CSV Import Error - How to debug

Hi,

I am trying to do a bulk upload using the CSV Import tool, but the import keeps getting aborted because of an error.

How can I log as to what exactly is going on? i have enabled error logging in application/config/config.ini but it does not really give much information. Is there a better way to get that information?

First/easiest thing to do is to grab the latest version, 2.0.2, just released yesterday. The logging is much improved in that one.

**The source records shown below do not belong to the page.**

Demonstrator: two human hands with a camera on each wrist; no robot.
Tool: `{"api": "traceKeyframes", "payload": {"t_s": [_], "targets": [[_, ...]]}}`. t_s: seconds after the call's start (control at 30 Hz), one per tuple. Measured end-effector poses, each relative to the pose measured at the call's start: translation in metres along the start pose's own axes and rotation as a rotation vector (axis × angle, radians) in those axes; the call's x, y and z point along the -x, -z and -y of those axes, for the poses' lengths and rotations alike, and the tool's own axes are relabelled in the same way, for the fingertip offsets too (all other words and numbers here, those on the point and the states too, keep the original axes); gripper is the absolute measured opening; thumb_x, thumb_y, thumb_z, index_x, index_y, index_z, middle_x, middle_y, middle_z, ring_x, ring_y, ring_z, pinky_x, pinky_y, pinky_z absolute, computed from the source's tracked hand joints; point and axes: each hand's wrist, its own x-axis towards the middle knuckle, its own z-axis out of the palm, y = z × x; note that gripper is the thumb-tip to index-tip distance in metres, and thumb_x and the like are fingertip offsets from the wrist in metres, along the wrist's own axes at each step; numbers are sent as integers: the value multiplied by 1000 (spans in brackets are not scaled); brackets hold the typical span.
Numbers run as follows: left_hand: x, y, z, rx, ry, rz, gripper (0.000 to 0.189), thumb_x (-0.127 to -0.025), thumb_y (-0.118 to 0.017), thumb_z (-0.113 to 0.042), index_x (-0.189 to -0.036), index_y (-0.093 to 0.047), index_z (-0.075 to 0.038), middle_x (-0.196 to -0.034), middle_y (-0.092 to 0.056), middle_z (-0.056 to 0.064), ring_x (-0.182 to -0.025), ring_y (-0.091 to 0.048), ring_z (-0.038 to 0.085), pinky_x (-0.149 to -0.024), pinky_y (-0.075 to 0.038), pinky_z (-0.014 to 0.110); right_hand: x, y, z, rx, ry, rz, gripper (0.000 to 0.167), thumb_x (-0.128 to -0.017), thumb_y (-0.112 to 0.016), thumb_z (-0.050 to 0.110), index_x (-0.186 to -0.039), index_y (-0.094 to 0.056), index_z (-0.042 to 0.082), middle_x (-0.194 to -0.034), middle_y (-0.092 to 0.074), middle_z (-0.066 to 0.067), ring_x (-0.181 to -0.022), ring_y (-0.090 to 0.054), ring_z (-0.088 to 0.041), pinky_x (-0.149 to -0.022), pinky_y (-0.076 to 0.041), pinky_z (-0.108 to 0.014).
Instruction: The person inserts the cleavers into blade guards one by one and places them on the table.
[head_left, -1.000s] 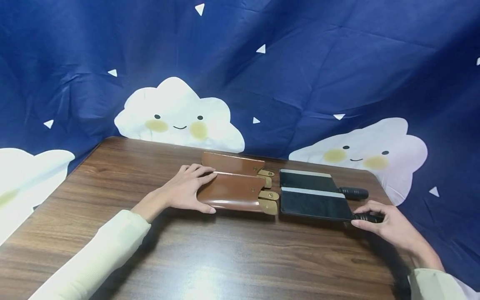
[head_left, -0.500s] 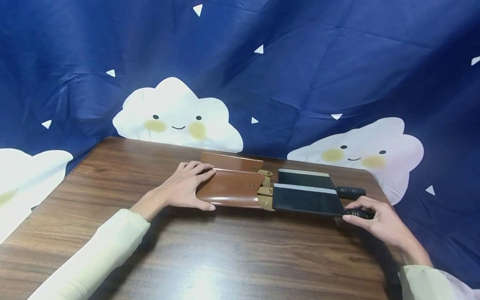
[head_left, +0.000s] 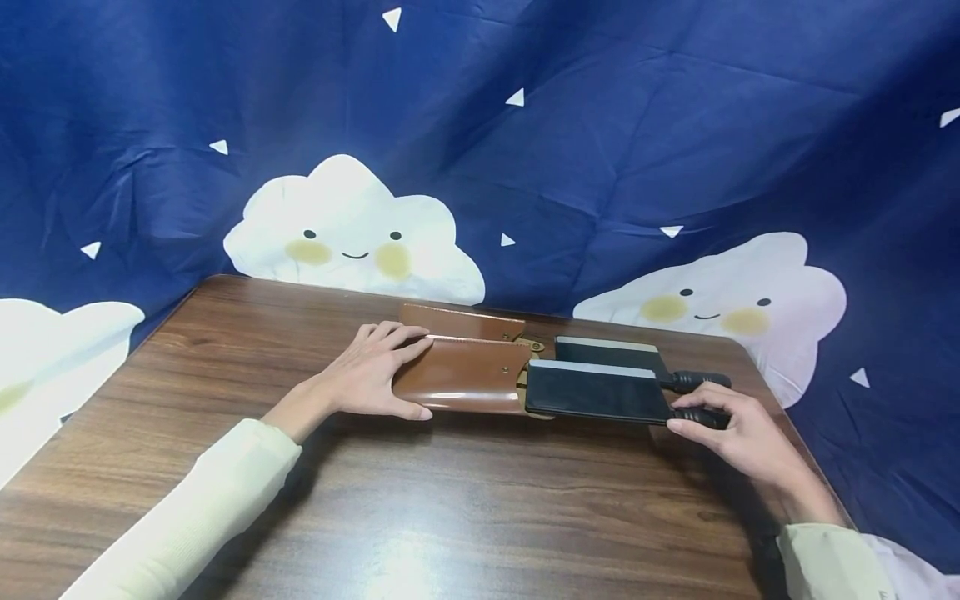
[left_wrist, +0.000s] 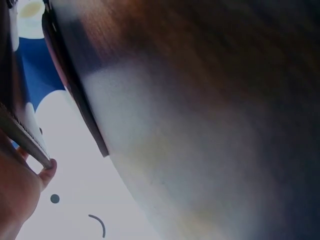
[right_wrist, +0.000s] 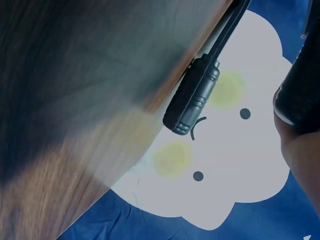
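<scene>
My left hand [head_left: 375, 375] grips the closed end of a brown leather knife sheath [head_left: 465, 375], thumb on the near edge and fingers on the far edge. In the left wrist view the fingers pinch the sheath's edge [left_wrist: 25, 137]. A cleaver [head_left: 596, 392] with a black blade and a pale edge strip is held by its black handle in my right hand [head_left: 738, 425]. Its blade front overlaps the sheath's tan strap and open mouth. The right wrist view shows that handle [right_wrist: 302, 85] at the right, partly cut off.
Behind lie a second brown sheath [head_left: 457, 320] and a second black cleaver [head_left: 607, 350], its handle [right_wrist: 192, 97] near the table edge in the right wrist view. A wooden table [head_left: 480, 508] bears them. A blue cloud-print curtain [head_left: 562, 167] hangs behind.
My right hand has carried the cleaver left, from beside the sheath until the blade overlaps its mouth. My left hand has lifted the sheath slightly and otherwise stays put.
</scene>
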Motion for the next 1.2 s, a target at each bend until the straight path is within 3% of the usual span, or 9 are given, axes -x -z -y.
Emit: {"api": "traceKeyframes", "payload": {"t_s": [0.3,0.53,0.87,1.2], "targets": [[-2,2,-2,-7,-1,-3,113,-71,-61,-86,-152,-48,-9,-151,-45,6,-132,-38,28,-101,-29,51,-3,-4,8,44,-39,11,16,-84,-85,23,-97,-77,22,-94,-69,9,-102,-54,1,-86,-35,-14],[-2,0,-2,-11,-4,-10,113,-71,-62,-86,-152,-48,-9,-150,-46,7,-131,-39,28,-100,-30,51,-6,-10,12,34,-29,1,15,-84,-86,23,-96,-77,23,-93,-69,11,-100,-57,0,-88,-34,-14],[-2,0,-1,-7,6,1,114,-71,-61,-87,-153,-46,-8,-152,-45,7,-132,-38,28,-101,-29,51,-9,-21,15,-13,-37,-16,15,-83,-86,20,-96,-77,18,-88,-69,8,-88,-57,-8,-77,-41,-19],[-5,1,-2,-21,0,-5,114,-71,-61,-87,-153,-47,-8,-151,-45,7,-131,-38,28,-100,-29,51,-16,-27,22,31,0,-16,16,-84,-86,26,-97,-77,23,-88,-68,14,-91,-59,-7,-81,-39,-18]]}}
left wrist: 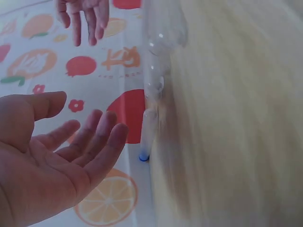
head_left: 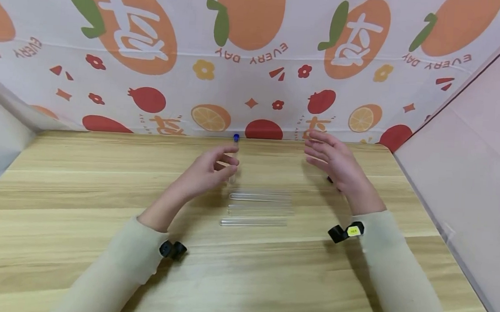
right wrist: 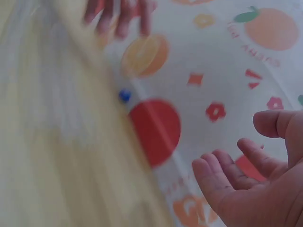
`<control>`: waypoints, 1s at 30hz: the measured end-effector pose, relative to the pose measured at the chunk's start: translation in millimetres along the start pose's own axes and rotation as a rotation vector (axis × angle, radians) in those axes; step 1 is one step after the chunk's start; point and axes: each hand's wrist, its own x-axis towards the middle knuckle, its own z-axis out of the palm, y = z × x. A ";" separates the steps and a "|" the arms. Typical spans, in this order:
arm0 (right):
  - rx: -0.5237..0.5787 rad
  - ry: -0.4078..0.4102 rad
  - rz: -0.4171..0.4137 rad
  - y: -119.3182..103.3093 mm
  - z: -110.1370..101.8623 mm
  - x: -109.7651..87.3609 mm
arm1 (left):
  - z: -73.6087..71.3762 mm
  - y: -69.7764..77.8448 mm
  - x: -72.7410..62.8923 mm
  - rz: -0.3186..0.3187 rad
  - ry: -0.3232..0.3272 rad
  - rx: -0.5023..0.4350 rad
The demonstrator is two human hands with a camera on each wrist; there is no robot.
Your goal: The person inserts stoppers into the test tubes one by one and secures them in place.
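Three clear test tubes [head_left: 253, 222] lie side by side, pointing left to right, on the wooden table. Beyond them, a clear tube with a blue cap [head_left: 236, 138] lies lengthwise, its cap at the table's far edge. My left hand [head_left: 213, 167] hovers by this capped tube and hides part of it; its fingers are spread and relaxed, holding nothing. In the left wrist view the blue cap [left wrist: 144, 157] shows beyond those fingertips. To the right of the tubes, my right hand [head_left: 336, 165] is raised over the table with loose, extended fingers and nothing in it.
A white cloth [head_left: 253, 88] printed with fruit hangs along the far edge of the table [head_left: 82, 189]. A pale wall [head_left: 483, 154] borders the right side. Partly hidden under the right hand is a small black thing [head_left: 330, 180].
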 end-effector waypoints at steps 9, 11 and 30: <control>-0.530 0.043 -0.082 11.0 -36.6 -10.4 | 10.5 12.8 5.0 0.170 -0.045 0.405; -0.658 0.062 -0.108 11.9 -41.3 -10.8 | 14.4 15.5 6.6 0.186 -0.057 0.469; -1.191 0.074 -0.204 30.3 -68.5 -16.2 | 43.7 19.5 21.2 0.266 -0.156 0.817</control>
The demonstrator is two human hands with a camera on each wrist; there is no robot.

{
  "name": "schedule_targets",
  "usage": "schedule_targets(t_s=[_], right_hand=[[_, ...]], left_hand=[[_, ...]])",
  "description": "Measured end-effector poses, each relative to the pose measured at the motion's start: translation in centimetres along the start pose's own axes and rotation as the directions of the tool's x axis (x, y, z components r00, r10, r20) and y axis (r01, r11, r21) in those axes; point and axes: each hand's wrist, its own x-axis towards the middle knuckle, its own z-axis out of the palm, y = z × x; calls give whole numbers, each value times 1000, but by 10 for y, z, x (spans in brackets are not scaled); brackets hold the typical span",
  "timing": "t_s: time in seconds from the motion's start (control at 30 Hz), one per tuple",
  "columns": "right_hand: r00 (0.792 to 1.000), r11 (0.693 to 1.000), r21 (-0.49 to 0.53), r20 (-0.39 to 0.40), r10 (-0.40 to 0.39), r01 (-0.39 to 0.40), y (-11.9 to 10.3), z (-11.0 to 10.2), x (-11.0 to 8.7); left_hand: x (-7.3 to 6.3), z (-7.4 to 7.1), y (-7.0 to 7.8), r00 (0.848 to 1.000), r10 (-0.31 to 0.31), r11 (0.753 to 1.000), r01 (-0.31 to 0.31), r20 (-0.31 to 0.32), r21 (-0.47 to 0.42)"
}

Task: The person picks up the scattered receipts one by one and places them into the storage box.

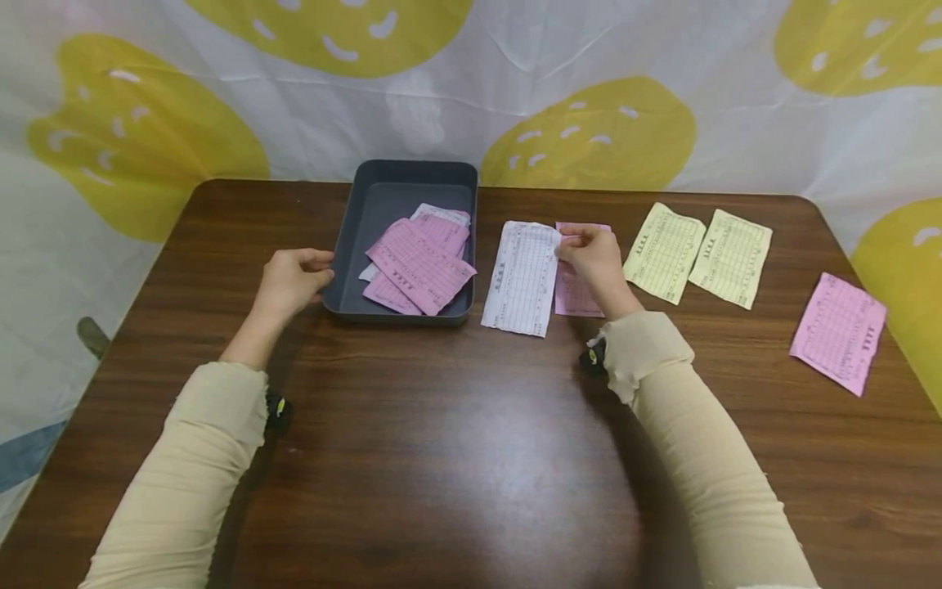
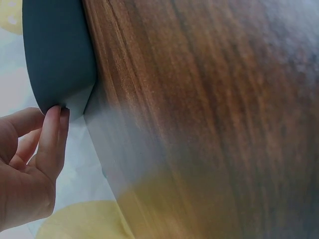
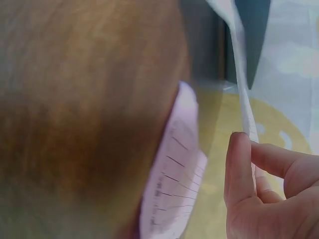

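At its left side, my left hand (image 1: 293,282) pinches the rim of a dark grey tray (image 1: 353,312); the left wrist view shows thumb and fingers on the tray's edge (image 2: 60,74). Inside the tray lie pink printed slips (image 1: 423,266) over white ones (image 1: 450,214). My right hand (image 1: 593,254) pinches a white printed slip (image 1: 521,278) by its right edge. In the right wrist view that slip (image 3: 241,74) hangs edge-on from the fingers, raised over the table. Beneath the right hand a pink slip (image 1: 577,294) lies on the table, partly hidden.
Two yellow slips (image 1: 666,254) lie side by side to the right of the right hand. Farther right, a pink slip (image 1: 839,334) lies near the edge of the brown wooden table (image 1: 441,458). A white curtain with yellow shapes (image 1: 589,139) hangs behind the table.
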Motion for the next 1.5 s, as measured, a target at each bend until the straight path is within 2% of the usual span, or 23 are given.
schedule_targets(t_s=[0.17,0.27,0.47,0.77,1.1,1.5], right_hand=[[1000,992,122,-3,9,-8,-9,-7,-4],[1000,976,217,-9,30,-27,-14,-11,-6],[998,909,415,-44,52,-29,-26,-14,-8],[997,821,571,-36,64,-32,-42,-5,-11],[999,825,565,-32,30,-7,-56,28,-14],[994,815,577,-108,10,54,-63,57,-15]], left_hand=[[1,0,-1,1000,3,1000,-3,-7,-1],[1,0,-2,1000,6,1000,-6,-10,2],[1,-1,-2,1000,13,1000,-13,-10,1],[1,-1,-1,1000,9,1000,-9,-7,1],[1,0,-2,1000,12,1000,-12,-10,5],[0,0,-1,1000,18,1000,-18,-13,-9]])
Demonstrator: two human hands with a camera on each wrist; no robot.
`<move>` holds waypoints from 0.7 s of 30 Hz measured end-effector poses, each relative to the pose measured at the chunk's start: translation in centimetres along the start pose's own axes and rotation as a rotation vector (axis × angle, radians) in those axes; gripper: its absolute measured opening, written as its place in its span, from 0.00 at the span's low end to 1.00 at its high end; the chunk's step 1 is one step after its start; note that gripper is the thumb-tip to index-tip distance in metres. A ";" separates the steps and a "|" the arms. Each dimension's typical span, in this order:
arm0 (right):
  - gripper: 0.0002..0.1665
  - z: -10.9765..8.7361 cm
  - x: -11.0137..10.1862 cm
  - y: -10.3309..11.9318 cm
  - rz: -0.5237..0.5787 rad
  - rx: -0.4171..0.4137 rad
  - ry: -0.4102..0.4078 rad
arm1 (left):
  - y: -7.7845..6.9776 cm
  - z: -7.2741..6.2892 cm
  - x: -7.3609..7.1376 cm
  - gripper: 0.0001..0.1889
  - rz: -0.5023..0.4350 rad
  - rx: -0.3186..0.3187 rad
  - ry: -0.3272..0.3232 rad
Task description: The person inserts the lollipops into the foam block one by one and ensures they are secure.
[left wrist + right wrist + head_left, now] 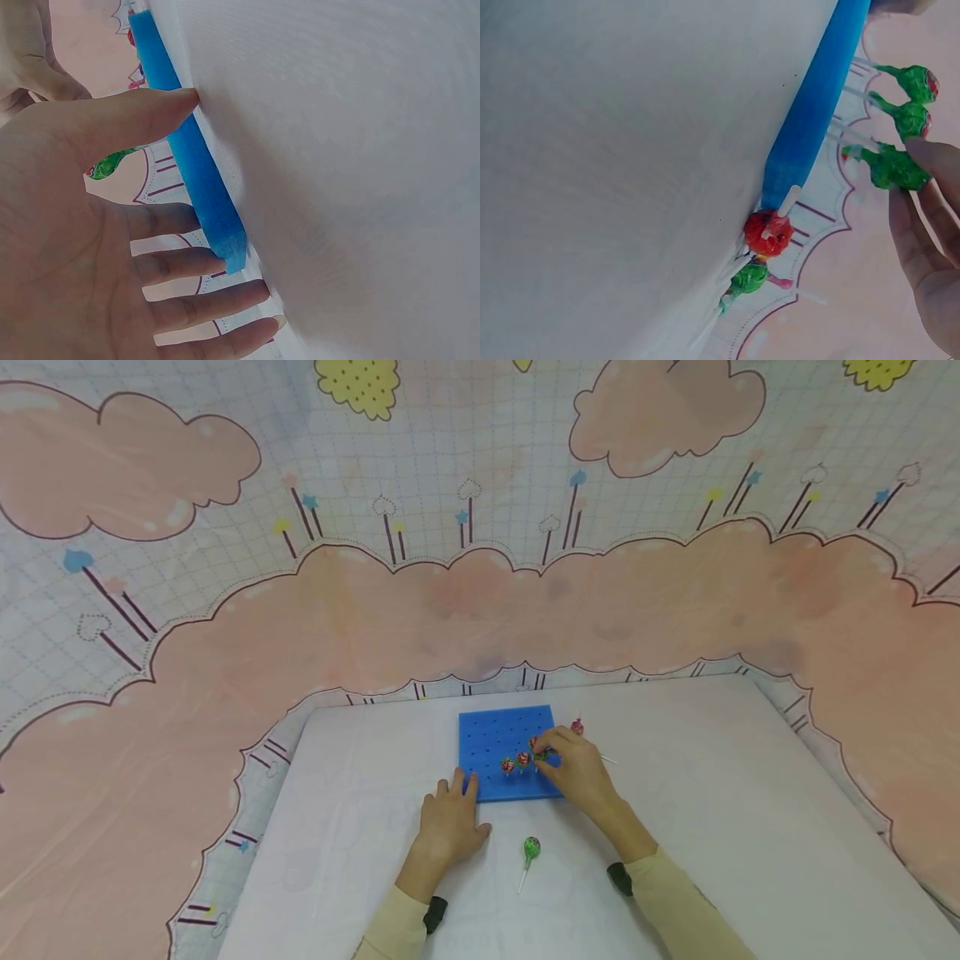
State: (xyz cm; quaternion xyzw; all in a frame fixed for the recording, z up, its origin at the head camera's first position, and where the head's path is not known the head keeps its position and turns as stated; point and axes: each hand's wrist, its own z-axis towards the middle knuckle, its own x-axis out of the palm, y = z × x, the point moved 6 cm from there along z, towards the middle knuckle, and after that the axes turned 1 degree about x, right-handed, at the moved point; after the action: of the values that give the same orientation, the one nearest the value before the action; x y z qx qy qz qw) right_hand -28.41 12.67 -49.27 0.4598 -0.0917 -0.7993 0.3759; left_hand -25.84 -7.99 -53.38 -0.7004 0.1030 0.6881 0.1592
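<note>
A blue board [487, 735] with rows of small holes lies on the white table. Two lollipops [507, 766] [522, 759] stand upright in it on their sticks. My right hand [581, 772] pinches a green-wrapped lollipop [904, 171] between thumb and fingers above the board's right side. Another lollipop head [533, 742] shows right by those fingertips; whether they touch it I cannot tell. At the board's near left corner rests my left hand [450, 822], its fingers extended; in the left wrist view the thumb and fingers lie along the board's edge.
A green lollipop [532, 846] lies on the table in front of the board, stick toward me. Beyond the right hand lies a red lollipop [577, 727], with a green one [748, 277] beside it. Cloud-patterned cloth [480, 618] hangs behind the table.
</note>
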 end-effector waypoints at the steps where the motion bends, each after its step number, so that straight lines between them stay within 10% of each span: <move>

That's the version I have installed. Is there anything else I need to do in regards to enable the logging, other then in the config.ini?

If you have logging enabled in config.ini, any error that's causing the import to stop and give an error status should appear in the Omeka error log.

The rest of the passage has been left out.